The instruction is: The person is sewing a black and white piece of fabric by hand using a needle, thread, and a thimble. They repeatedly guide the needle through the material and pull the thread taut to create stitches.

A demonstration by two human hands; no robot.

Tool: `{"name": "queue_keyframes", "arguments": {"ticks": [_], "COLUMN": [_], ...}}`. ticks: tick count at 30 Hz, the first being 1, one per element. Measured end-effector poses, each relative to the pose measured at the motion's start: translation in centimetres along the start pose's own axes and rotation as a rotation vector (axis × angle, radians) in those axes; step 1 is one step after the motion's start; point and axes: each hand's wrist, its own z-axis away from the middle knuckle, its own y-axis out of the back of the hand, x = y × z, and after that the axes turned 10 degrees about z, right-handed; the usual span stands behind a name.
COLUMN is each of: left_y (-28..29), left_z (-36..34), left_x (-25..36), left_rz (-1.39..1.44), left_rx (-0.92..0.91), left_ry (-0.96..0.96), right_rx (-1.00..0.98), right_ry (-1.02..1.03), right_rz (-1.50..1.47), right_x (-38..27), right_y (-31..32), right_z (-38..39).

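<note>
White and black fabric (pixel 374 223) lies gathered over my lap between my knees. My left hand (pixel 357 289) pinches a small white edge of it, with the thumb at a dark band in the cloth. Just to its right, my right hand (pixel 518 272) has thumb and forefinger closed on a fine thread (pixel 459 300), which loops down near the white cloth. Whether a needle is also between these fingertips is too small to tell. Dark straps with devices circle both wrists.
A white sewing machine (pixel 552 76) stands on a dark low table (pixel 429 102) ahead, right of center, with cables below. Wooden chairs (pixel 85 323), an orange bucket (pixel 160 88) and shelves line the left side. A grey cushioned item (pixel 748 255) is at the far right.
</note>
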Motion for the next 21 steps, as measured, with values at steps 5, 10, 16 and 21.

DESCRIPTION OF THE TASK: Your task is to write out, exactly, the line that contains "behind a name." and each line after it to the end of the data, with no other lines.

ANSWER TO THIS EXERCISE:
Tool: `{"name": "queue_keyframes", "arguments": {"ticks": [_], "COLUMN": [_], ...}}`. ticks: tick count at 30 Hz, the first being 1, one per element. Measured end-effector poses, each relative to the pose measured at the motion's start: translation in centimetres along the start pose's own axes and rotation as a rotation vector (axis × angle, radians) in those axes; step 1 is one step after the motion's start; point and axes: each hand's wrist, its own z-axis away from the middle knuckle, its own y-axis out of the back of the hand, x = y × z, and after that the axes turned 10 degrees about z, right-handed; the usual span stands behind a name.
COLUMN is each of: left_y (-28..29), left_z (-36..34), left_x (-25..36), left_rz (-1.39..1.44), left_rx (-0.92..0.91), left_ry (-0.96..0.96), right_rx (-1.00..0.98), right_ry (-1.02..1.03), right_rz (-1.50..1.47), right_x (-38..27), right_y (-31..32), right_z (-38..39).

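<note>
White and black fabric (pixel 374 223) lies gathered over my lap between my knees. My left hand (pixel 357 289) pinches a small white edge of it, with the thumb at a dark band in the cloth. Just to its right, my right hand (pixel 518 272) has thumb and forefinger closed on a fine thread (pixel 459 300), which loops down near the white cloth. Whether a needle is also between these fingertips is too small to tell. Dark straps with devices circle both wrists.
A white sewing machine (pixel 552 76) stands on a dark low table (pixel 429 102) ahead, right of center, with cables below. Wooden chairs (pixel 85 323), an orange bucket (pixel 160 88) and shelves line the left side. A grey cushioned item (pixel 748 255) is at the far right.
</note>
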Motion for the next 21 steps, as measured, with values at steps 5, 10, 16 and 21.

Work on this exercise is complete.